(Exercise objective): Look below for lines that hold the string "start" and copy each one.

(Material provided):
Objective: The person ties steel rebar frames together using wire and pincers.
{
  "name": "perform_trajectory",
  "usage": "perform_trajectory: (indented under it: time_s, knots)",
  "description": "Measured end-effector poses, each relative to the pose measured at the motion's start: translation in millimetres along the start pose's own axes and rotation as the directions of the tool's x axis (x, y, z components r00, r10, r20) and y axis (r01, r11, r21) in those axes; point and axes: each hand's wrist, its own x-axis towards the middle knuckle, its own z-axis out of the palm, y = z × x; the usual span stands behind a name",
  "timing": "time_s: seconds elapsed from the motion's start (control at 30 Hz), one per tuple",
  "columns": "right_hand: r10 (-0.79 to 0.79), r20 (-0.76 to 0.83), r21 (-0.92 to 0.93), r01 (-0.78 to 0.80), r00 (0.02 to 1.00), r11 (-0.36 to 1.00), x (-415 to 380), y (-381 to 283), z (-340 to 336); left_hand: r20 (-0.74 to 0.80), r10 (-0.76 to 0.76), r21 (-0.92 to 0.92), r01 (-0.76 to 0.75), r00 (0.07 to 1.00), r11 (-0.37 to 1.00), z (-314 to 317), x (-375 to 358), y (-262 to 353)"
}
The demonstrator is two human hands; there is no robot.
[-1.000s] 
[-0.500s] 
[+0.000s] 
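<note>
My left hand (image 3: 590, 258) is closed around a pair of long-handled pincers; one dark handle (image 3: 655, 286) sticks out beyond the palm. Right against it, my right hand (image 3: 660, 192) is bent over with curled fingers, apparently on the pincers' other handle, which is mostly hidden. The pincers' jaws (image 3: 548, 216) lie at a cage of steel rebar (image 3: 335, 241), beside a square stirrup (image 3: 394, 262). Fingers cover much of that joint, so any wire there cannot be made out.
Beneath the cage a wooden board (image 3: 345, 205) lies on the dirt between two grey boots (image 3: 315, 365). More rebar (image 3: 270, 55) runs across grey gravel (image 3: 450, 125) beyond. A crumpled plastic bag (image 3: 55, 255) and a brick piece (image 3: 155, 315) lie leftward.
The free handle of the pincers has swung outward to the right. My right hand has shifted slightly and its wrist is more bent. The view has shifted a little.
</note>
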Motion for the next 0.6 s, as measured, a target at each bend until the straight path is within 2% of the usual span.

(Solution to this exercise):
  "description": "Measured end-effector poses, each relative to the pose measured at the motion's start: translation in millimetres along the start pose's own axes and rotation as the directions of the tool's x axis (x, y, z components r00, r10, r20) and y axis (r01, r11, r21) in those axes; point and axes: each hand's wrist, its own x-axis towards the middle knuckle, its own z-axis out of the palm, y = z × x; the usual span stands behind a name",
  "timing": "time_s: seconds elapsed from the motion's start (control at 30 Hz), one per tuple",

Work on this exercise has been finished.